Sehingga, kata dia, butuh proses yang lebih panjang daripada mengurus kargo pada umumnya. "Tidak seperti barang bagasi yang langsung masuk, itu skemanya tidak seperti itu," kata Alvin saat dihubungi reporter Tirto, Rabu (15/5/2019).

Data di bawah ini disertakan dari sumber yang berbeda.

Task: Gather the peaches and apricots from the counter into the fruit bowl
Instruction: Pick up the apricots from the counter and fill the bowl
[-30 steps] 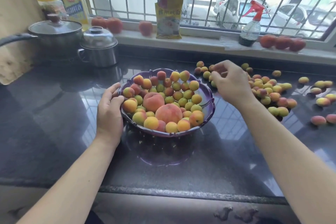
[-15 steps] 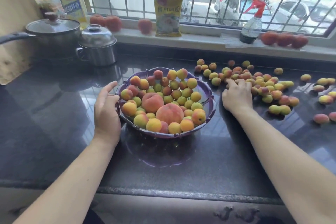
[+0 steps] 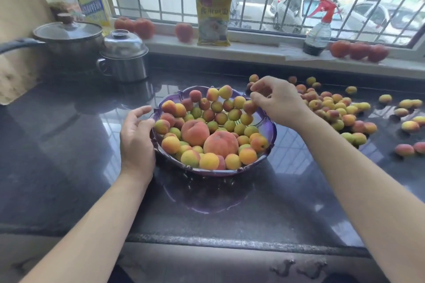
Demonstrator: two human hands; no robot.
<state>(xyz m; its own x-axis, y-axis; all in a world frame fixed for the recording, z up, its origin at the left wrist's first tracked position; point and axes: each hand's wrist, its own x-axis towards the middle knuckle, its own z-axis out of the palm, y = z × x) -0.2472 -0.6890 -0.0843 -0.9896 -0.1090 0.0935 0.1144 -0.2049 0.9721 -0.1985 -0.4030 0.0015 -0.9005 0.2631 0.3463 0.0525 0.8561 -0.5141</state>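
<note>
Head view | my left hand (image 3: 136, 142) rests loose against the fruit bowl (image 3: 271, 132) rim | my right hand (image 3: 277, 101) pinches an apricot (image 3: 249, 107) over the bowl | risk: heaped fruit rolling out.

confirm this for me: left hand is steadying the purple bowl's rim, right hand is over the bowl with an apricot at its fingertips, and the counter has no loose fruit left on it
Not quite. The head view shows many loose apricots on the counter, to the right of the purple bowl. The rest holds: the left hand rests against the bowl's rim, and the right hand is over the bowl with an apricot at its fingertips.
</note>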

Alvin mengatakan, keluarga yang mendampingi proses pengiriman jenazah juga perlu aktif melaporkan status pengiriman ini kepada petugas darat dari maskapai bersangkutan di bandara keberangkatan. Apalagi, bila penerbangan yang ditempuh bukan rute langsung dan memerlukan transit di lebih dari satu bandara.
"Kalau enggak lapor, ya, sudah itu dianggap peti jenazah yang tidak didampingi penumpang. Tapi kalau saat mengirimkan jenazah itu sekaligus lapor bahwa ini akan didampingi penumpang dan minta secara khusus minta diangkut oleh penerbangan mana, [maka] itu perlakuannya beda lagi," kata Alvin.
Sementara itu, Ketua Komunitas Konsumen Indonesia (KKI) David Lumban Tobing menjelaskan urusan mengangkut jenazah ini perlu mendapat perhatian dari masyarakat. Karena itu, kata dia, publik pun perlu diedukasi bahwa angkutan jenazah tidak bisa disamakan dengan angkutan barang pada umumnya.
"Jenazah termasuk human remain (HUM) cargo, di mana pengirimannya, treatment-nya, serta biayanya berbeda dengan kargo-kargo lain, misalnya vegetables cargo, dangerous good cargo dan kargo-kargo kategori umum," kata David kepada reporter Tirto melalui sambungan telpon, Rabu (15/5/2019).
Saat keluarga mengurus pengiriman jenazah, kata David, sama halnya dengan penumpang, mereka sudah harus memesan maskapai yang jadwal keberangkatannya sudah ditentukan. Hal ini, kata dia, berarti kedatangan di kota tujuan juga sudah ditentukan waktu kedatangannya.
"Prosedurnya jenazah dimasukkan ke pesawat 2 jam sebelum penumpang masuk ke pesawat. Dan sebelum dimasukkan ke pesawat, sudah beberapa jam berada di karantina bagian kargo bandar udara. Jadi apabila semua prosedur ini sudah dilakukan keluarga, maka sangat kecil kemungkinan jenazah tidak dikirim atau terlambat dikirim dan terlambat sampai di kota tujuan," kata David.
David menambahkan, hak-hak konsumen terkait angkutan jenazah juga sudah diatur dalam Permenhub Nomor 77 tahun 2011 tentang Tanggung Jawab Pengangkut Angkutan Udara (PDF). Dalam Pasal 1 poin 3 disebutkan soal kewajiban perusahaan angkutan udara adalah untuk mengganti kerugian yang diderita penumpang dan/atau pengirim barang serta pihak ketiga.
"Dan ganti ruginya bisa dituntut melebihi dari konpensasi yang sudah
diatur di Permen 77 karena pasal 23 Permen 77 memberi kesempatan pada
pemilik barang untuk menuntut ke pengadilan," kata David.
Karena itu, David berharap peristiwa yang terjadi pada penumpang Lion
Air tersebut bisa jadi pembelajaran bagi masyarakat dan juga maskapai
untuk lebih tertib dalam menangani urusan pengangkutan jenazah.